Intesa preliminare 3


di Membro VIP di Annunci69.it geniodirazza
29.09.2023    |    2.578    |    1 8.5
"Non volevo arrendermi ed ho continuato a sognare l’amore che il ‘mio’ principe mi aveva dato per anni; però era subentrato l’ordine, la regolarità, i limiti,..."
L’imprevedibile sviluppo del mio incontro con la vecchia amica del cuore, con le convinzioni di cui eravamo state portatrici e che ora si ritorcevano tutte contro di me, si rivelò più devastante di come avessi mai immaginato; letteralmente lacerata tra impegni incalzanti di lavoro; insoddisfatta e insaziabile inseguitrice di un sogno d’amore di cui solo io ero convinta; madre di una ragazza che cresceva ma di cui mi ero occupata più niente che poco, ero alla canna del gas.
La risposta immediata, frutto della mia solita tignosa arroganza, fu il rifiuto aprioristico e categorico di tutto quello che mi rimandasse alla vita passata e alle vicende che avevano segnato, in sostanza, il mio fallimento; i bersagli più immediati e vicini furono naturalmente Ersilia e Vico, il mio ex marito che vedevo responsabili più di ogni altro degli errori che costellavano le mie scelte, lui innanzitutto che con la sua mitezza esasperava i giudizi negativi contro di me.

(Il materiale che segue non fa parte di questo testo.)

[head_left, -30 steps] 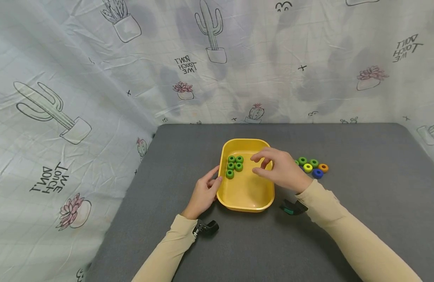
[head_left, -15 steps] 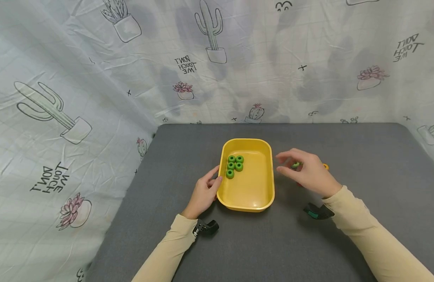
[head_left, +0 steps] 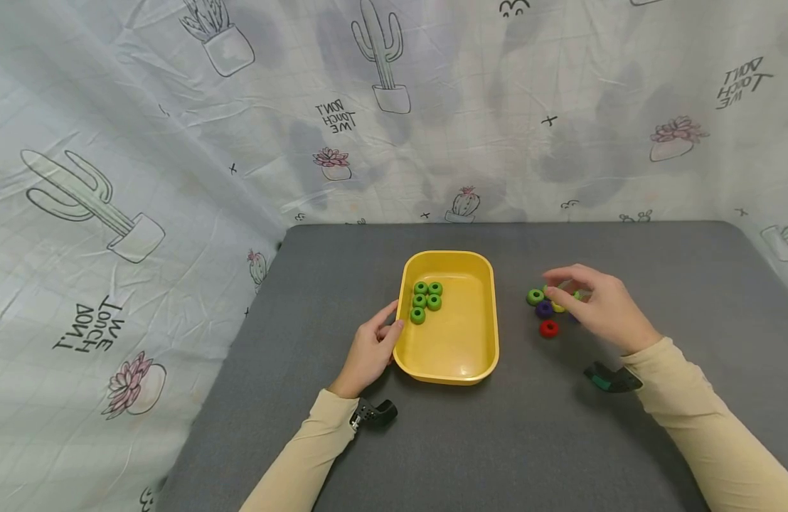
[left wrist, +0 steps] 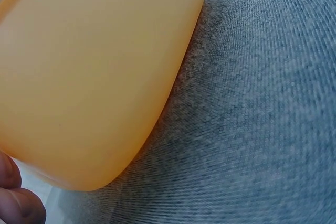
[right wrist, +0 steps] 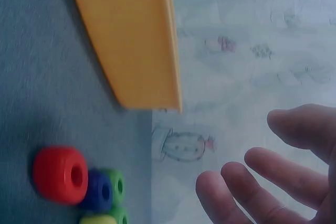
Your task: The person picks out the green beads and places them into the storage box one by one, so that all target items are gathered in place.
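Note:
A yellow tray [head_left: 454, 355] with rounded corners stands mid-table in the head view, several green beads [head_left: 419, 301] grouped along its left inside. My left hand [head_left: 366, 350] holds the tray's left side, thumb over the rim and fingers along the outer wall. In the left wrist view its fingertips [left wrist: 21, 205] show beside the tray wall. To the right of the tray, my right hand [head_left: 602, 306] hovers over a cluster of loose beads, partly hiding them. Its fingers [right wrist: 273, 169] are apart with nothing between them. A red bead [head_left: 549, 328] lies nearest the front of that cluster.
The loose cluster also has a green bead [head_left: 535, 297], a dark blue bead [head_left: 544, 309] and a yellow one, partly covered by the hand. A grey cloth-covered table [head_left: 471, 448] lies beneath. Behind it hangs a white printed curtain [head_left: 426, 156].
My right hand has moved right, from over the tray to above the loose beads. The red bead has come into view. My left hand and the tray have stayed put.

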### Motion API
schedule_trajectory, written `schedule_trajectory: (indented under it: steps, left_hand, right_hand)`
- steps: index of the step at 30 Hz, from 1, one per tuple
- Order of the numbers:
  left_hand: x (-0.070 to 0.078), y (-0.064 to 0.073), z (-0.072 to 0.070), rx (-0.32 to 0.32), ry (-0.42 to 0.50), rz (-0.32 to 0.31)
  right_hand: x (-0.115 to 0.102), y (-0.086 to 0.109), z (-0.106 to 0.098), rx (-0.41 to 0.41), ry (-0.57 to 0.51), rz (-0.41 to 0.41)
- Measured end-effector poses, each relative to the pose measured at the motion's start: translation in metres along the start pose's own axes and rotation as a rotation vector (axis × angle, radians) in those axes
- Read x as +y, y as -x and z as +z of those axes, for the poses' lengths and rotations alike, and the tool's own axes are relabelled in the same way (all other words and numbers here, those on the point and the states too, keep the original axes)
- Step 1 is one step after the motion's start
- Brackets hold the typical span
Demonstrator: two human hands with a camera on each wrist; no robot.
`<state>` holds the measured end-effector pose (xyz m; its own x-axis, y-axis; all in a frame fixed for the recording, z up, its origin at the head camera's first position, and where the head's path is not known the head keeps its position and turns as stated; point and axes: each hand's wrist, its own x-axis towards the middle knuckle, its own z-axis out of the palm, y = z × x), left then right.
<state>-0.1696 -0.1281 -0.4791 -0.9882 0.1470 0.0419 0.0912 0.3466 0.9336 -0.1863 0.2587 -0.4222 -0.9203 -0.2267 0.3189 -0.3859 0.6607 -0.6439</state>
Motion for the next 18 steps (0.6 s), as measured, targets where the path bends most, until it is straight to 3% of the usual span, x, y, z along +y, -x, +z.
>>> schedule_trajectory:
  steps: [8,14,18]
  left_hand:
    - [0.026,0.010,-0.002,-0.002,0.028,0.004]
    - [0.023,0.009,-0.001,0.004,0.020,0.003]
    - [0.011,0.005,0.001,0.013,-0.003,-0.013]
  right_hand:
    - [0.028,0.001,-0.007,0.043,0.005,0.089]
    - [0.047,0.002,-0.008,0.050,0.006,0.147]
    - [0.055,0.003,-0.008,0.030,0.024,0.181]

La ritorsione che mi venne in mente immediata fu allontanarlo dalla figlia tanto amata e coccolata; riuscii a tenerli lontani a lungo, inventandomi le scuse più cervellotiche per fargli saltare le domeniche in cui doveva tenere con se la figlia e trascinando con me la ragazza in alcuni viaggi che facevo con l’amante del momento, incurante delle emozioni che poteva provare vedendo sostituire il padre adorato con uno sconosciuto in cui cercavo inutilmente l’amore che Vico mi aveva dato per dieci anni.

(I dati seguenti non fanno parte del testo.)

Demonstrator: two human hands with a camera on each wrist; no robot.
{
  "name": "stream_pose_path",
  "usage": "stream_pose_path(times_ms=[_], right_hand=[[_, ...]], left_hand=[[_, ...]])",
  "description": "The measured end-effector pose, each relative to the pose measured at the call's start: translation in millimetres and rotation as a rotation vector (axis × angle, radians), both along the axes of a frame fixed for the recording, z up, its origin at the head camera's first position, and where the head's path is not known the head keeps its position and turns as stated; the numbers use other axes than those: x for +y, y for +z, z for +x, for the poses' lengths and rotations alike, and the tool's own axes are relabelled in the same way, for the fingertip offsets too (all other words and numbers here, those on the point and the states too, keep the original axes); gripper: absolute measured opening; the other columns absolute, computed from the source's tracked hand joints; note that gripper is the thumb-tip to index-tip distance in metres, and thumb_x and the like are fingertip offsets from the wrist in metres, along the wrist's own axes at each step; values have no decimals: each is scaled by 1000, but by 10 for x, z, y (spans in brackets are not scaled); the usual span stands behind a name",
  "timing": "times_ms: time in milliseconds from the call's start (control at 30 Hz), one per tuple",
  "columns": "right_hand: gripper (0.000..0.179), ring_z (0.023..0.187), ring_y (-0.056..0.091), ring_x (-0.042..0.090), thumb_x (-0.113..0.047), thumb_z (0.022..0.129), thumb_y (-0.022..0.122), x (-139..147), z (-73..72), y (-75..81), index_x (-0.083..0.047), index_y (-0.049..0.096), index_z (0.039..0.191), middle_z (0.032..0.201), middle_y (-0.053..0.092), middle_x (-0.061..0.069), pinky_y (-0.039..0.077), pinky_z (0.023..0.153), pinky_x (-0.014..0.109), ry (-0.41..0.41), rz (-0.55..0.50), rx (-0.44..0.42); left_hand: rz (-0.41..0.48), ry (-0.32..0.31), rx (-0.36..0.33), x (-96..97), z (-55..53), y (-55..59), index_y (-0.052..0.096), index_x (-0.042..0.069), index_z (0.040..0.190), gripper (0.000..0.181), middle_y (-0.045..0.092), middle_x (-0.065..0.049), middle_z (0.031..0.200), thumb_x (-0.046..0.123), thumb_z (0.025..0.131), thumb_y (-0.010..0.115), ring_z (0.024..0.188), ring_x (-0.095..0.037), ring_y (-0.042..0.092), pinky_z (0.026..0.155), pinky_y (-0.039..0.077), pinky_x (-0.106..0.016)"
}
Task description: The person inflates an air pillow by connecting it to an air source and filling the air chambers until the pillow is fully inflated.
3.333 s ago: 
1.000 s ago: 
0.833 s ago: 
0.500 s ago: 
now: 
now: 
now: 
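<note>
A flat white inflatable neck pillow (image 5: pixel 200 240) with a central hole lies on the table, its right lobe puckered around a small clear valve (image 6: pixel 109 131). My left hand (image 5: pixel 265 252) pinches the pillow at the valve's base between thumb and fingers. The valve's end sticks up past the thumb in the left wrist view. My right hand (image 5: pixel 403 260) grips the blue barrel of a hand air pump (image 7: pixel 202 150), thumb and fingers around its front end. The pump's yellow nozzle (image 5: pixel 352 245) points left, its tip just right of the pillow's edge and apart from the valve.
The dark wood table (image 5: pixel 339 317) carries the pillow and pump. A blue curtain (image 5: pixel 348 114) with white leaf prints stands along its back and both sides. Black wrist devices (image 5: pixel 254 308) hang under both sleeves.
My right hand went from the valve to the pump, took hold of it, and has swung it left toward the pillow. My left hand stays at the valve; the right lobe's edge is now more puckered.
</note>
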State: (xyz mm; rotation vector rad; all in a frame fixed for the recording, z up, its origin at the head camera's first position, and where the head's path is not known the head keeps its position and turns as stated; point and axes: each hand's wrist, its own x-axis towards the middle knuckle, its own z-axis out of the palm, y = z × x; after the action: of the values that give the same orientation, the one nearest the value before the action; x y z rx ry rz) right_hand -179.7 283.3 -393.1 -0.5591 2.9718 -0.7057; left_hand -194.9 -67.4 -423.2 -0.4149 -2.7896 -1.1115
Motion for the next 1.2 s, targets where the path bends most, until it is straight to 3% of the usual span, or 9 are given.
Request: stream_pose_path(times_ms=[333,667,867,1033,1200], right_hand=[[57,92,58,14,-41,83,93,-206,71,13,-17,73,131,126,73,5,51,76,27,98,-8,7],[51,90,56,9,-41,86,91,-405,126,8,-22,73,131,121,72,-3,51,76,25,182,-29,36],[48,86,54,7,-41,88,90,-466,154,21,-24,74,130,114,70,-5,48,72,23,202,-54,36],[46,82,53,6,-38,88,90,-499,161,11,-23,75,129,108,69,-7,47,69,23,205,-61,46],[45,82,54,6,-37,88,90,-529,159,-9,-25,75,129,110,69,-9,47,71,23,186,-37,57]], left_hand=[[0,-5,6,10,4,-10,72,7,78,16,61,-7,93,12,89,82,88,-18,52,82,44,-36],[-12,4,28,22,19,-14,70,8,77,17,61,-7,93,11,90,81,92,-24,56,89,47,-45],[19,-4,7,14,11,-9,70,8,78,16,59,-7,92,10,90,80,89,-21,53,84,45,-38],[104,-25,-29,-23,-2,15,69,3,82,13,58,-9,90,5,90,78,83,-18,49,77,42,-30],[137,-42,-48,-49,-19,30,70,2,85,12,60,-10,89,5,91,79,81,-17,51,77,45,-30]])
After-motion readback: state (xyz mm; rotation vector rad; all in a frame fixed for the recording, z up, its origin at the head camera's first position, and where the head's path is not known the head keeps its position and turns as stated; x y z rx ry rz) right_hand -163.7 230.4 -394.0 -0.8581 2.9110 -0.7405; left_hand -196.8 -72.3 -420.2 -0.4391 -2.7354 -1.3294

Completamente all’oscuro delle motivazioni di una ragazza cresciuta letteralmente in braccio a suo padre, non mi accorgevo che presto aveva imparato a ingannarmi e avrei scoperto col tempo che, con la scusa di andare a studiare dalle amiche, specialmente quando avevo in casa un ospite da lei indesiderato, si era abituata a frequentare la casa del padre ed aveva legato con Maria, la nuova moglie di lui, e specialmente con Stefano, il bambino che lei definiva ‘suo fratello e non fratellastro’.

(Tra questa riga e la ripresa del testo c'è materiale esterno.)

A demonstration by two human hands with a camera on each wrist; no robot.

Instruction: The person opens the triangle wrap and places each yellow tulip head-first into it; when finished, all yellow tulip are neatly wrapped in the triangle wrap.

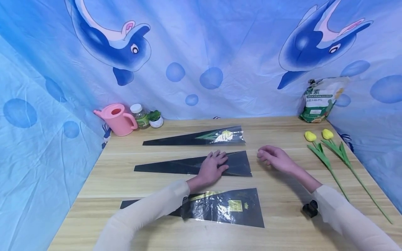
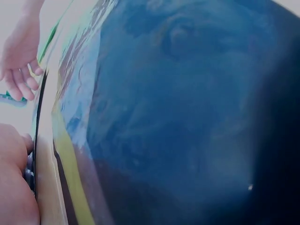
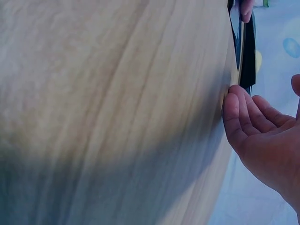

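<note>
Three long tapered black flower sleeves lie across the wooden table, wide ends to the right. My left hand [image 1: 211,169] rests on the middle sleeve [image 1: 176,165], fingers spread and palm down. A yellow tulip [image 1: 226,135] shows through the clear face of the back sleeve [image 1: 176,140]. Gold print marks the front sleeve [image 1: 251,212], which passes under my left forearm and fills much of the left wrist view. To the right of the middle sleeve's wide end, my right hand [image 1: 276,158] hovers near the table. Its fingers are loosely bent with nothing between them, as the right wrist view [image 3: 267,136] confirms.
Two yellow tulips [image 1: 326,164] with long stems lie on the right of the table [image 1: 282,223]. At the back left stand a pink watering can [image 1: 120,122], a lidded jar [image 1: 141,118] and a small potted plant [image 1: 155,120]. A green-white bag [image 1: 318,104] stands back right.
</note>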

Scivolarono così ancora tre anni; io non trovavo pace, mia figlia soffriva assai più di quanto io potessi immaginare e del mio ex marito ormai avevo perso finanche le tracce; anche Ersilia e Riccardo sembravano dispersi nelle nebbie dei ricordi; mi ritrovai senza un passato ad inseguire l’illusione di un amore che rinverdisse i fasti di quel che avevo vissuto da adolescente, con quello che sarebbe stato per dieci anni mio marito.
Anna aveva festeggiato il suo quattordicesimo compleanno; per un attimo mi venne fatto di considerare che alla sua età avevo avuto i primi approcci con il sesso; mi augurai che a lei non fosse capitata la stessa esperienza, visti anche gli sviluppi della mia personale vicenda; qualcuno mi fece osservare che quasi sempre le madri non conoscono le figlie; con l’immutata tigna di sempre, lo mandai al diavolo ed affermai convinta che Anna, erede di suo padre, era più posata e riflessiva di me.
La particolare coincidenza riaprì una ferita mai guarita e fui presa di nuovo dalla smania di chiedere al mio ex marito di concedermi qualche ora dell’amore di cui lo sapevo capace, eventualmente anche insieme alle altre amanti di cui forse ancora si circondava, considerato che era un quarantenne in piena forma, professore emerito di letteratura all’università e scrittore, di un certo successo, di romanzi molto apprezzati specialmente dalle donne.
Il problema che mi si poneva era contattarlo senza dare la sensazione di essere io a piegarmi a lui; già lo avevo fatto con esiti disastrosi e non volevo ripetere l’esperienza; l’unico percorso utile mi sembrò chiedere a sua figlia di telefonargli per incontrarci a definire i modi di rispettare l’impegno alla condivisione dell’affidamento; lo sguardo che mi fece mia figlia fu degno di un poema che raccontasse tutto il suo disprezzo; ma ormai più in basso di così non potevo cadere.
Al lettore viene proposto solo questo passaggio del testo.